PROBLEM TO SOLVE — In the material below, print every line exactly and omit the pictures.
————
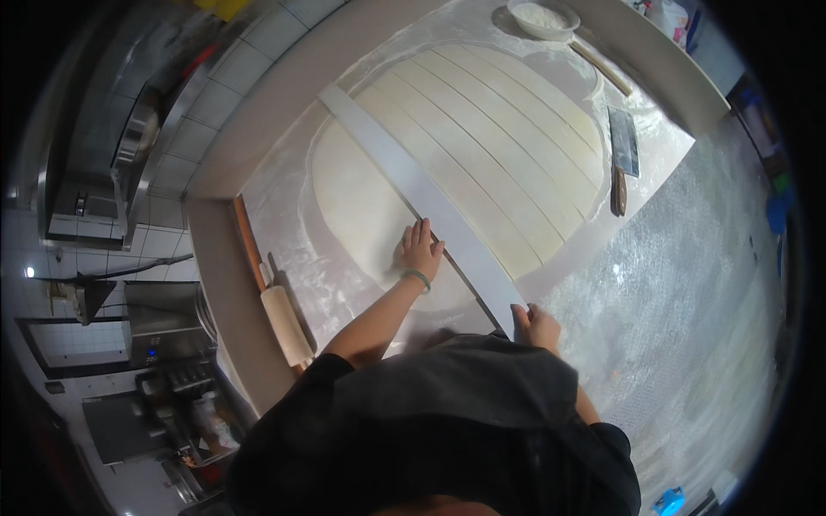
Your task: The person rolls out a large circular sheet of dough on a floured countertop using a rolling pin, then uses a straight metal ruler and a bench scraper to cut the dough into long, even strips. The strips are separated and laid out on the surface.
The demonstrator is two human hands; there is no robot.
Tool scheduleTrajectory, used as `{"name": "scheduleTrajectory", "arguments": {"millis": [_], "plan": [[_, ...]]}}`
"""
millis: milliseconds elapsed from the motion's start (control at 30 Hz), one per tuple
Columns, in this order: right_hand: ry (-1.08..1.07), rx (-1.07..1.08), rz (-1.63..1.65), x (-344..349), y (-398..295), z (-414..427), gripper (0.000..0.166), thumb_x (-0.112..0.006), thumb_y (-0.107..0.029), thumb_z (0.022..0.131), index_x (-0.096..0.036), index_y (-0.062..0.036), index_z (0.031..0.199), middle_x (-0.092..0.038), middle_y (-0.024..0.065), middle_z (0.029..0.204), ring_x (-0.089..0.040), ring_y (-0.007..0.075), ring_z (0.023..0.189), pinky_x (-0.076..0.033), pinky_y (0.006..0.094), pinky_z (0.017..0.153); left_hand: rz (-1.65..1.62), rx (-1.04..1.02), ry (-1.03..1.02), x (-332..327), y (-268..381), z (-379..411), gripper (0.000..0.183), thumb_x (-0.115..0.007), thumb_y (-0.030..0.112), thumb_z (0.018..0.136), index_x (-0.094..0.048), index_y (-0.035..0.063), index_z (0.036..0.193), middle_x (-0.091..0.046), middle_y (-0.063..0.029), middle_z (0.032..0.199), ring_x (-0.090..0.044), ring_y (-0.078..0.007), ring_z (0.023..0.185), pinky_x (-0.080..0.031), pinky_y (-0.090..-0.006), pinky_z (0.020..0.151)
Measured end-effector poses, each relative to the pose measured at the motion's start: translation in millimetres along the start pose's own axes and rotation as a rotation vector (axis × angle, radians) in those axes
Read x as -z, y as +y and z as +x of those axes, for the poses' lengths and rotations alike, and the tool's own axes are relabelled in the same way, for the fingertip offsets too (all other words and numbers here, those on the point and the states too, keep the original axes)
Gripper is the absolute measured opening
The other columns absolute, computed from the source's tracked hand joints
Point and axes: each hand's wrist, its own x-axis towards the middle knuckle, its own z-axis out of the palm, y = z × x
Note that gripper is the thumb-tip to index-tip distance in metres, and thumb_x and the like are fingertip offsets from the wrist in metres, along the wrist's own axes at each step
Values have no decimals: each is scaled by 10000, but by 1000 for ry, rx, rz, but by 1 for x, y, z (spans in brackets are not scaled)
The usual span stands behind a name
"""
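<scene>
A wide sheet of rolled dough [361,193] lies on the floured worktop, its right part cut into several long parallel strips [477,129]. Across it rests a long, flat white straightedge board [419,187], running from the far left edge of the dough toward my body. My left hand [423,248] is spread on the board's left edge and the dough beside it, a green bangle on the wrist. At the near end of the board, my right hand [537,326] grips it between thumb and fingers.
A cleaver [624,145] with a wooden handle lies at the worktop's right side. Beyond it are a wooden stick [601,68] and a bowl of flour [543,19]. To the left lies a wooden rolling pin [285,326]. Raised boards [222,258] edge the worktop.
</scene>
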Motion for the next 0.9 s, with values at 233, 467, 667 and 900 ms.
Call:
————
RESPONSE BELOW —
Your task: The person rolls out a large circular sheet of dough on a floured countertop using a rolling pin, then uses a straight metal ruler and a bench scraper to cut the dough into long, even strips. The strips are separated and laid out on the surface.
The demonstrator is two human hands; there is no robot.
Tool scheduleTrajectory, used as `{"name": "scheduleTrajectory", "arguments": {"millis": [_], "plan": [[_, ...]]}}`
"""
millis: milliseconds elapsed from the motion's start (control at 30 Hz), one per tuple
Columns, in this order: right_hand: ry (-1.08..1.07), rx (-1.07..1.08), rz (-1.63..1.65), x (-344..349), y (-398..295), z (-414..427), gripper (0.000..0.166), thumb_x (-0.112..0.006), thumb_y (-0.107..0.029), thumb_z (0.022..0.131), index_x (-0.096..0.036), index_y (-0.062..0.036), index_z (0.031..0.199), middle_x (-0.092..0.038), middle_y (-0.024..0.065), middle_z (0.029..0.204), ring_x (-0.089..0.040), ring_y (-0.007..0.075), ring_z (0.023..0.189), pinky_x (-0.076..0.033), pinky_y (0.006..0.094), pinky_z (0.017..0.153); left_hand: rz (-1.65..1.62), rx (-1.04..1.02), ry (-1.03..1.02), x (-332..327), y (-268..381), z (-379..411), gripper (0.000..0.183), thumb_x (-0.115..0.007), thumb_y (-0.030..0.112), thumb_z (0.018..0.136), index_x (-0.094..0.048), index_y (-0.035..0.063), index_z (0.036..0.193), middle_x (-0.091..0.046), middle_y (-0.063..0.029), middle_z (0.032..0.199), ring_x (-0.090..0.044), ring_y (-0.078..0.007), ring_z (0.023..0.185), pinky_x (-0.080..0.031), pinky_y (-0.090..-0.006), pinky_z (0.020..0.151)
Measured end-effector poses, each relative to the pose measured at the motion's start: translation in millimetres along the start pose's own axes and rotation as a rotation vector (axis × angle, radians) in those axes
Read x as -z, y as +y and z as +x of those axes, for the poses' lengths and rotations alike, and the tool's own axes are relabelled in the same way, for the fingertip offsets too (all other words and numbers here, those on the point and the states too, keep the original axes)
Gripper is the absolute measured opening
The other columns absolute, computed from the source's tracked hand joints
Point and axes: each hand's wrist, its own x-axis towards the middle knuckle, its own z-axis out of the palm, y = z × x
Note that gripper is the thumb-tip to index-tip distance in metres, and thumb_x and the like are fingertip offsets from the wrist in metres, along the wrist's own axes at each step
Values have no decimals: each is scaled by 10000, but by 1000 for ry, rx, rz, but by 1 for x, y, z (spans in brackets are not scaled)
The usual span stands behind a name
"""
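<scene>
A wide sheet of rolled dough [361,193] lies on the floured worktop, its right part cut into several long parallel strips [477,129]. Across it rests a long, flat white straightedge board [419,187], running from the far left edge of the dough toward my body. My left hand [423,248] is spread on the board's left edge and the dough beside it, a green bangle on the wrist. At the near end of the board, my right hand [537,326] grips it between thumb and fingers.
A cleaver [624,145] with a wooden handle lies at the worktop's right side. Beyond it are a wooden stick [601,68] and a bowl of flour [543,19]. To the left lies a wooden rolling pin [285,326]. Raised boards [222,258] edge the worktop.
</scene>
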Motion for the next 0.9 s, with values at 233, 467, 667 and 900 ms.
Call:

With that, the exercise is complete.